‘There were other staff having affairs with staff who were married. It was all so rampant and twisted on so many levels. And so many people, even if they weren’t involved, they knew – other teachers knew.’
Cheryl started at a new high school in the early 1980s when she was aged 15. She became socially involved with a group of teachers from the school. There were about five girls, including her best friend, who were in the ‘inner circle’. ‘We socialised with these people’, Cheryl told the Commissioner. ‘We were invited to their homes, we went out to dinner with them, to movies. There was no boundary on a social level outside of school.’
Cheryl was good at sport and the PE teacher Mark Vickers encouraged her and socialised with her. ‘It started off as friendship and probably hero worship I suppose, and it grew from there.’ Vickers began having sex with Cheryl when she was 15.
‘At the time I didn’t consider it abuse as I was agreeing with it.’ Cheryl believed that she was Vickers’ girlfriend and that he loved her. They met for sex in his office at lunchtime, the sports shed, the dark room at school and in his home.
Vickers was in his 30s. He told her not to tell anyone about their relationship. ‘It was all very clandestine. Obviously lots of lies both at school and at home to keep it happening.’
At the same time Cheryl was aware that some of the other teachers were also having sex with the students. There were more teachers who knew what was going on. The sexual activity with students would be discussed openly, but in a coded way. It was referred to as ‘growing orchids’.
Cheryl believes the principal of the school was in the dark about the affairs. ‘[He was a] very nice, kind man, but totally naive.’
Cheryl’s parents became aware that Vickers was having sex with her when Cheryl’s mother found her birth control pills. Cheryl told her what had been happening. ‘I don’t think she was surprised.’ Cheryl does not recall her mother saying much about the revelation at all. She believes her father was angry but he never discussed it with her. No action was taken by her parents.
In hindsight Cheryl feels her parents’ lack of intervention failed to protect her. ‘As a mother, I can’t believe what my parents did – or what they didn’t do. My daughter doesn’t know anything about this but she knows my boundaries. If that was her I’d have locked her up and driven her away.’
The abuse continued until Cheryl was 17. It ceased when she moved interstate to go to university.
Cheryl realises that Vickers’ actions were a huge breach of trust and a betrayal of her innocence. ‘It’s taken me a long time to get to that point. I recognised not long after it started happening that it was wrong. But we became entrapped in it. There was a certain amount of, “we were the chosen ones”.’
She now understands how vulnerable she was and how much responsibility teachers have to protect students. ‘I look at my 15-year-old daughter and her mindset and her lack of rationale sometimes … I think when I was 15 I thought I knew everything and I could make these decisions.

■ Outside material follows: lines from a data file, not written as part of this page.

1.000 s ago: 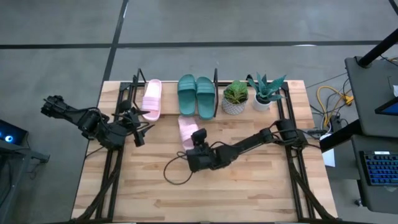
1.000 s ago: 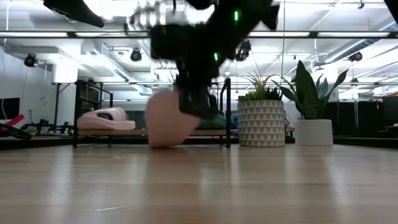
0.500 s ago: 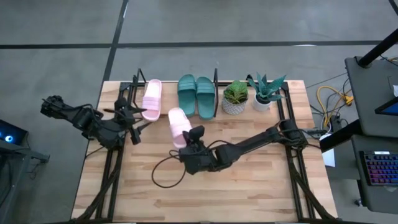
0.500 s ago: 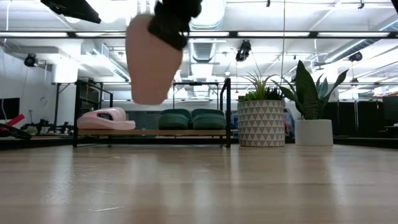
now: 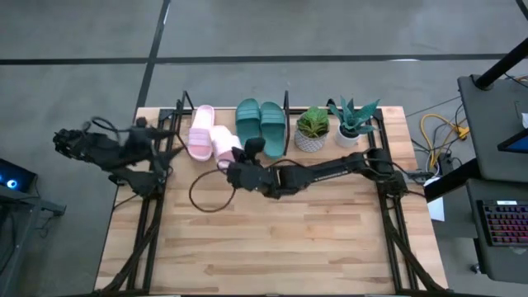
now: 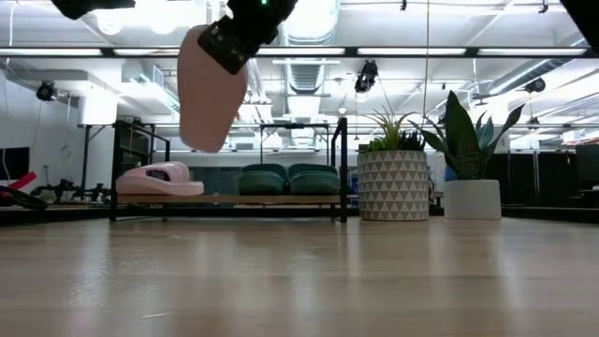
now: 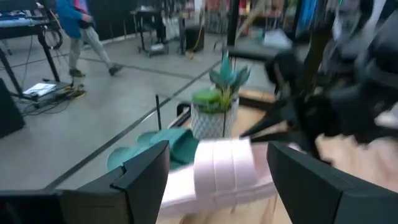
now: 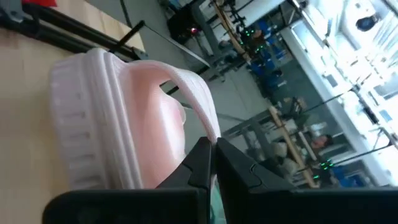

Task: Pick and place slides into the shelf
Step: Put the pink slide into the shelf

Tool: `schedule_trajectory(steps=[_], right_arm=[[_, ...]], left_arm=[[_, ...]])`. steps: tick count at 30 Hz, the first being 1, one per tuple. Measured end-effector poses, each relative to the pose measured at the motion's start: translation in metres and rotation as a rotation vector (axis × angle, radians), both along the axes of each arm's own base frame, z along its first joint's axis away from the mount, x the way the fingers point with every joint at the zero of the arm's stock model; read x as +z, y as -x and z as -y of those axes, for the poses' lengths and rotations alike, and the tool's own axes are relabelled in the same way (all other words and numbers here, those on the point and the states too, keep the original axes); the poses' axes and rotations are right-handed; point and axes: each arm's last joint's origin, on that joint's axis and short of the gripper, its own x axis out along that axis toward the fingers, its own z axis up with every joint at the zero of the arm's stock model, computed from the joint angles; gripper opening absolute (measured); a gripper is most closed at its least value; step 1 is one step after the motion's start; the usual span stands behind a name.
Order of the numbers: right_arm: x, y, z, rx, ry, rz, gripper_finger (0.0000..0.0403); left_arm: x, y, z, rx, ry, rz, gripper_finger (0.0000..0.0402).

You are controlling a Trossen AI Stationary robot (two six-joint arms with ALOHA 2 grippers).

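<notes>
1. Three slides sit on the shelf (image 5: 285, 124): one pink slide (image 5: 200, 130) and two green slides (image 5: 261, 125).
2. One slide remains: the second pink slide (image 5: 222, 145), pinched by its strap in the right gripper (image 5: 238, 162), hangs above the free slot between them.
3. Left gripper (image 5: 162, 136) stands wide and empty beside the shelf's end.
4. Two potted plants (image 5: 312, 129) stand beside the shelf, clear of the slot.

2 potted plants (image 5: 312, 130) (image 5: 353, 122) | wood table (image 5: 272, 239) | keyboard (image 5: 505, 223)
</notes>
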Motion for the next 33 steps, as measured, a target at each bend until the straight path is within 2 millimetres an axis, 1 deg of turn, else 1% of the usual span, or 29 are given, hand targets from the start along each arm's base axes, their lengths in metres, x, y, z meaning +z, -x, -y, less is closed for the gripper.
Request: schedule_trajectory(steps=[3, 7, 10, 15, 20, 23, 33], right_arm=[[-0.004, -0.004, 0.014, -0.028, -0.014, 0.028, 0.0008], [-0.010, -0.012, 0.029, -0.042, -0.015, 0.073, 0.0008], [-0.018, -0.017, 0.033, -0.090, 0.051, 0.045, 0.0008], [-0.026, -0.023, 0.040, -0.103, 0.067, 0.052, 0.0008], [-0.048, -0.031, 0.047, -0.095, 0.066, 0.031, 0.0008], [-0.058, -0.035, 0.051, -0.125, 0.082, 0.008, 0.0008], [-0.068, -0.058, 0.073, -0.160, 0.109, -0.007, 0.0008]], left_arm=[[0.001, 0.008, -0.004, 0.005, 0.015, 0.037, 0.0254], [-0.001, 0.012, -0.006, -0.003, 0.015, 0.041, 0.0254], [0.000, 0.014, -0.007, 0.000, 0.019, 0.053, 0.0254], [-0.002, 0.013, -0.006, -0.003, 0.013, 0.041, 0.0254], [-0.004, 0.011, -0.005, -0.003, 0.009, 0.031, 0.0254], [-0.005, 0.011, -0.005, -0.003, 0.007, 0.027, 0.0254], [-0.006, 0.009, -0.004, -0.003, 0.005, 0.019, 0.0254]])
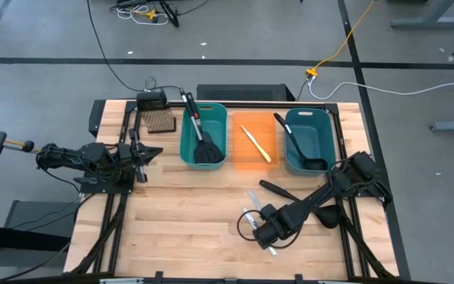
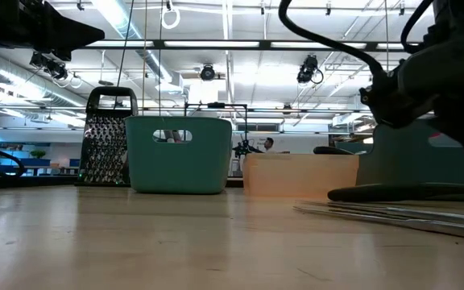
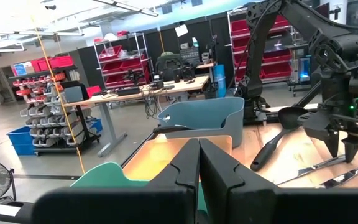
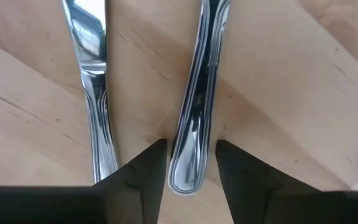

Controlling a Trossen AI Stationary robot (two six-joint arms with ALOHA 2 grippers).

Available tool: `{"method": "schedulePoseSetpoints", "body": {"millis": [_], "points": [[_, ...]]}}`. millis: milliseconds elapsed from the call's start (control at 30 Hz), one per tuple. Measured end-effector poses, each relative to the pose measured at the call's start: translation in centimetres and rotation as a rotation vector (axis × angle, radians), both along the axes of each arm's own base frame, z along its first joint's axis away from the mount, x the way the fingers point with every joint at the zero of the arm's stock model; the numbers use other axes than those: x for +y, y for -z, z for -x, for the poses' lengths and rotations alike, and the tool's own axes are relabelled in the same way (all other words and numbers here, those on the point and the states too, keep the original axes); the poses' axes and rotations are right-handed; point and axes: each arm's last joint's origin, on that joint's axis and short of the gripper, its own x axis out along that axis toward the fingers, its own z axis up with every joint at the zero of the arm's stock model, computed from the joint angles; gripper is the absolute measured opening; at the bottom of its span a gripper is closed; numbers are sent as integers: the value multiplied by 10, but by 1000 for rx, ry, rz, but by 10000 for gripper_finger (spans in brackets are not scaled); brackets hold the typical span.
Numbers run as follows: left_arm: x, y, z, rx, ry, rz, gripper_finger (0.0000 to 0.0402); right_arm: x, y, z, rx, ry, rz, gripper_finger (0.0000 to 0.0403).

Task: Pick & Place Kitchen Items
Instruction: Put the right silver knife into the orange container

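Note:
Two silver knives [image 1: 257,211] lie side by side on the wooden table, near its front edge. My right gripper [image 4: 191,149] points down over them, open. Its two fingers [image 4: 145,171] stand on either side of one knife's rounded handle end [image 4: 188,168]. The other knife [image 4: 95,106] lies just outside them. A black ladle [image 1: 302,201] lies on the table beside the arm. Two spatulas rest in the left teal bin [image 1: 203,134], a yellow-handled knife in the orange bin [image 1: 254,143], and another ladle in the right teal bin [image 1: 307,142]. My left gripper [image 1: 142,155] waits shut at the table's left.
A brown perforated block [image 1: 160,120] stands at the far left beside the bins, and a black box [image 1: 152,100] sits behind it. The three bins line the far side. Bare wood lies between the bins and my right gripper [image 1: 265,233].

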Motion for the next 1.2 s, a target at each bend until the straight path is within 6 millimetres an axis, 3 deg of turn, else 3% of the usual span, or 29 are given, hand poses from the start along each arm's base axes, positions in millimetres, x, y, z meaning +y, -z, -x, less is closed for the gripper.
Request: {"method": "schedulePoseSetpoints", "body": {"millis": [300,433,667,1000,1200], "points": [[0,0,0,4,0,-1,18,4,-1,1,-4,-34,10,152],[0,0,0,5,0,-1,18,6,8,1,15,-68,14,148],[0,1,0,5,0,1,18,6,13,-1,23,-87,5,75],[0,1,0,6,0,1,18,-2,-6,4,-45,-77,95,70],[0,1,0,7,0,1,18,-4,-11,4,-80,-62,128,22]]}}
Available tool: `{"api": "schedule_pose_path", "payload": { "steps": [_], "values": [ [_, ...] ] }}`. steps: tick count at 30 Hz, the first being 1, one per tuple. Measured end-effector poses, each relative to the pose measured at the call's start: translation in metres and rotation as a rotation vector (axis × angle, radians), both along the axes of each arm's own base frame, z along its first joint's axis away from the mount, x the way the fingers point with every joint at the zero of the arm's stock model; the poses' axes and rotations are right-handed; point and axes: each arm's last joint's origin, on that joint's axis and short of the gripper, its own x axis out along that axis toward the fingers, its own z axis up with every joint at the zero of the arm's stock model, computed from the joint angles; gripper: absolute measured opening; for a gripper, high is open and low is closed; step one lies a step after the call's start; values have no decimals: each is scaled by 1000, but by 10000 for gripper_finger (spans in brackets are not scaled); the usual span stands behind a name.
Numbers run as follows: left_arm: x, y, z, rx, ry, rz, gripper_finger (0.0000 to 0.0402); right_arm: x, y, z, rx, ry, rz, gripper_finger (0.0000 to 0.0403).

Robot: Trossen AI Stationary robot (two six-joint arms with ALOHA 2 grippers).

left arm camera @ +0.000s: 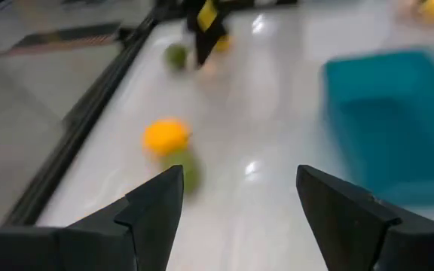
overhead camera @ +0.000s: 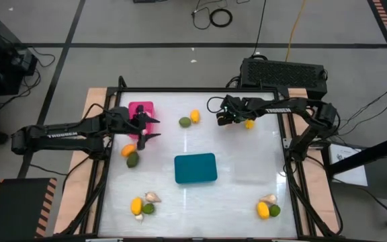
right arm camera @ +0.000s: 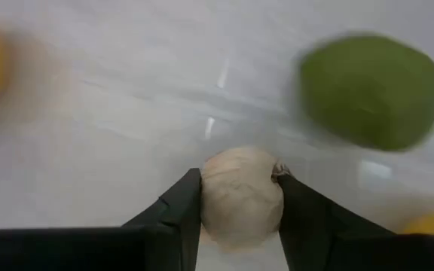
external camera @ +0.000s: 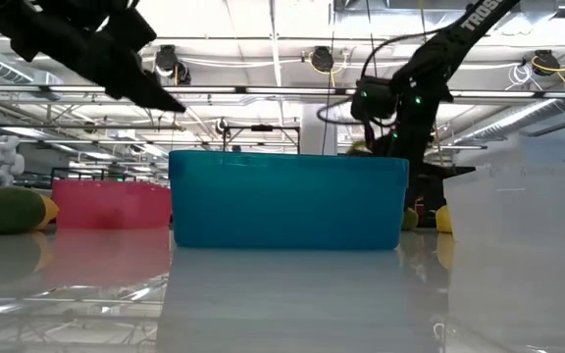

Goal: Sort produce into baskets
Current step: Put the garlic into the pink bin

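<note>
My right gripper (right arm camera: 239, 218) is at the far middle of the table (overhead camera: 222, 118), shut on a pale beige garlic-like bulb (right arm camera: 241, 197). A round green fruit (right arm camera: 371, 90) lies just beyond it. My left gripper (left arm camera: 239, 203) stands open beside the pink basket (overhead camera: 142, 113), with nothing between its fingers. Past its fingers a yellow-orange fruit (left arm camera: 166, 138) and a green fruit (left arm camera: 188, 169) lie on the table. The teal basket (overhead camera: 195, 168) stands mid-table. The nearly clear basket (external camera: 518, 206) stands to its right. My right gripper pinches the bulb's two opposite sides (right arm camera: 206, 197) between its two fingers, slanting steeply down from above. The bulb fills the gap between the fingertips. Whether it rests on the table or is lifted, I cannot tell.
A green fruit (overhead camera: 184, 122) and a yellow one (overhead camera: 195, 116) lie at the far middle, another yellow (overhead camera: 249, 123) by the right arm. Mixed clusters lie near the front left (overhead camera: 143, 206) and front right (overhead camera: 268, 207).
</note>
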Motion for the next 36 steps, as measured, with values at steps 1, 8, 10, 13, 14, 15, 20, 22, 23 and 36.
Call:
{"api": "schedule_pose_path", "payload": {
  "steps": [1, 8, 10, 13, 14, 15, 20, 22, 23, 36],
  "values": [
    [-1, 1, -1, 17, 20, 35, 265, 3, 2, 5, -8, -11, 15, 131],
    [-10, 5, 7, 107, -10, 252, 265, 45, 14, 49, -153, -224, 155, 135],
    [-12, 7, 9, 122, -27, 319, 265, 58, 18, 62, -230, -332, 201, 135],
    [-15, 9, 11, 146, -38, 424, 265, 76, 25, 75, -344, -489, 264, 135],
    [-16, 10, 12, 156, -42, 465, 265, 81, 27, 78, -375, -534, 283, 135],
    [-18, 10, 12, 168, -41, 511, 265, 86, 29, 77, -398, -562, 300, 135],
    [-24, 16, 9, 250, -27, 786, 265, 118, 36, 61, -467, -650, 377, 135],
    [-29, 18, 4, 295, -22, 947, 265, 135, 38, 54, -478, -650, 418, 135],
    [-31, 19, 3, 317, -20, 1020, 265, 146, 39, 52, -480, -664, 444, 135],
    [-47, 29, -7, 429, 42, 1341, 265, 265, 38, 23, -533, -756, 642, 135]
  ]
}}
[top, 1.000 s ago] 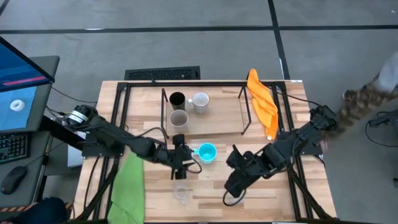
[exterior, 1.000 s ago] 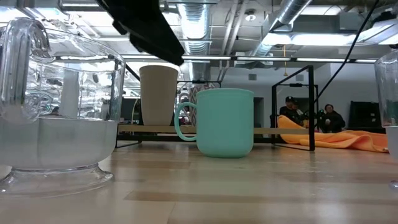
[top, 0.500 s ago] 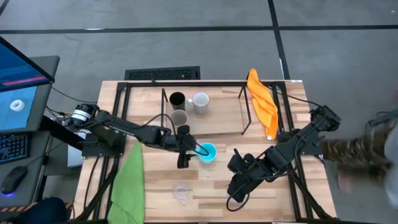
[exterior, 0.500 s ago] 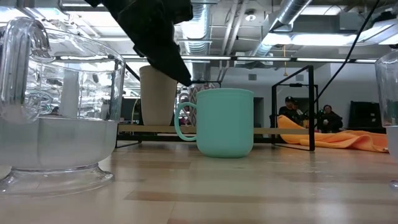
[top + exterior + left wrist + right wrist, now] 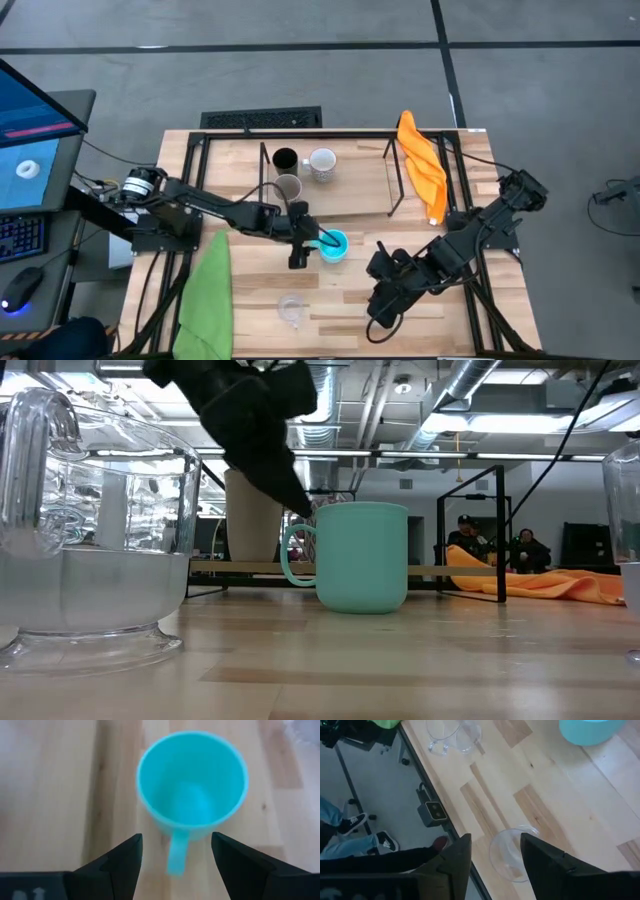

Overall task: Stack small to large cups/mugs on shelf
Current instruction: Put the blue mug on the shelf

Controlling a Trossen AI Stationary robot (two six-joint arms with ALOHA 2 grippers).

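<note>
Shelf (image 5: 350,190), the low light-wood board with wire uprights, carries three vessels at its left end: black cup (image 5: 285,159), white mug (image 5: 322,161), grey-beige cup (image 5: 288,189). Bright blue mug (image 5: 333,245) stands on the tabletop just in front of the shelf, handle toward the left arm. One clear glass (image 5: 291,310) sits well in front of the shelf near the table's front edge; a second clear glass (image 5: 512,854) lies under the right wrist, also near that edge.

Step in hand, by my read: grasping the blue mug. Left gripper (image 5: 175,851) hovers over it, fingers spread wide, straddling the handle, holding nothing. Right gripper (image 5: 495,851) hangs above the second glass, fingers apart, empty.

Next move likely needs the left gripper to drop, pinch the handle or rim, then lift to the shelf.
</note>
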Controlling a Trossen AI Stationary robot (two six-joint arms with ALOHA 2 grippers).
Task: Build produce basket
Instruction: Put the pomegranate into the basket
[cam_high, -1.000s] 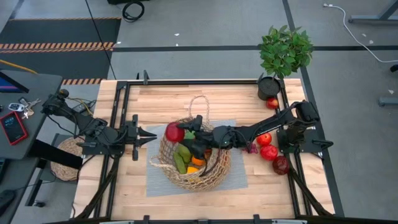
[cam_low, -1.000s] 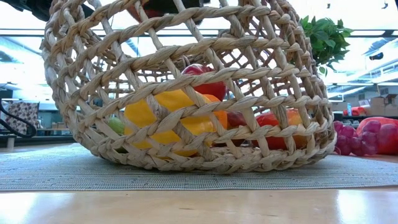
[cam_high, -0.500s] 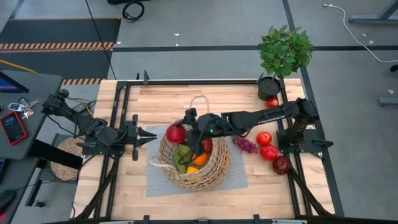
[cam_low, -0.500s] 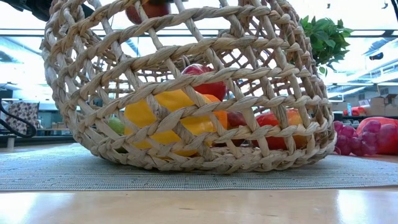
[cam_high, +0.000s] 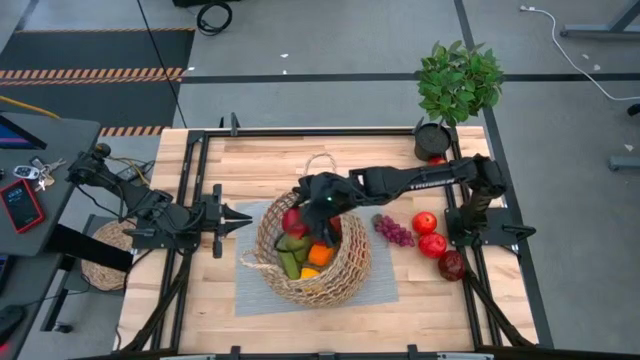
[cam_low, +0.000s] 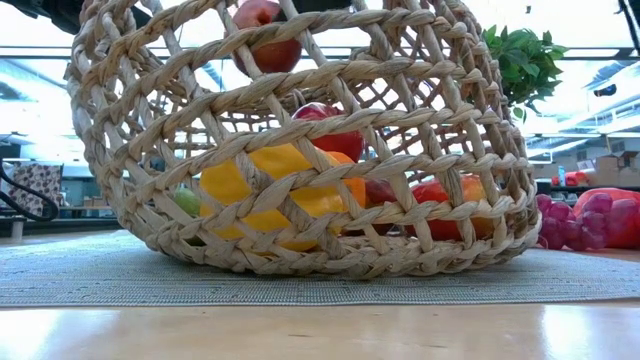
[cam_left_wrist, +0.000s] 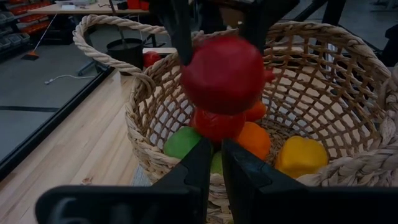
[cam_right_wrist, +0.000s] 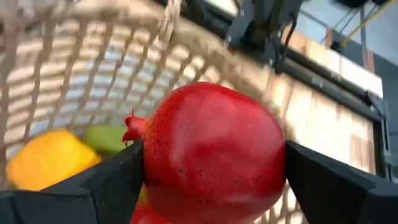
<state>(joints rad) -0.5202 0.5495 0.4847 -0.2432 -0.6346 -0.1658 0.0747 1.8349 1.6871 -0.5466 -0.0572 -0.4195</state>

It just blows me away now – you can’t.’
Cheryl has had to deal with bouts of depression through her life. She has trust issues and has had problems with relationships which she attributes to her teenage abuse.
Cheryl would like to see safeguards in the school system beefed up. Working with Children Checks through the police only weed out offenders who have been caught before. Clever operators can still slip through. And Cheryl wants to see specific training given to teachers to help them identify inappropriate relationships that may be developing between colleagues and students, where the line of trust and respect has been crossed.
The current system of mandatory reporting in state schools is a positive step forward, Cheryl believes. ‘If that was in place back then someone might have had the courage to do something … It amazes me that other people knew but no one ever, ever reported anything.’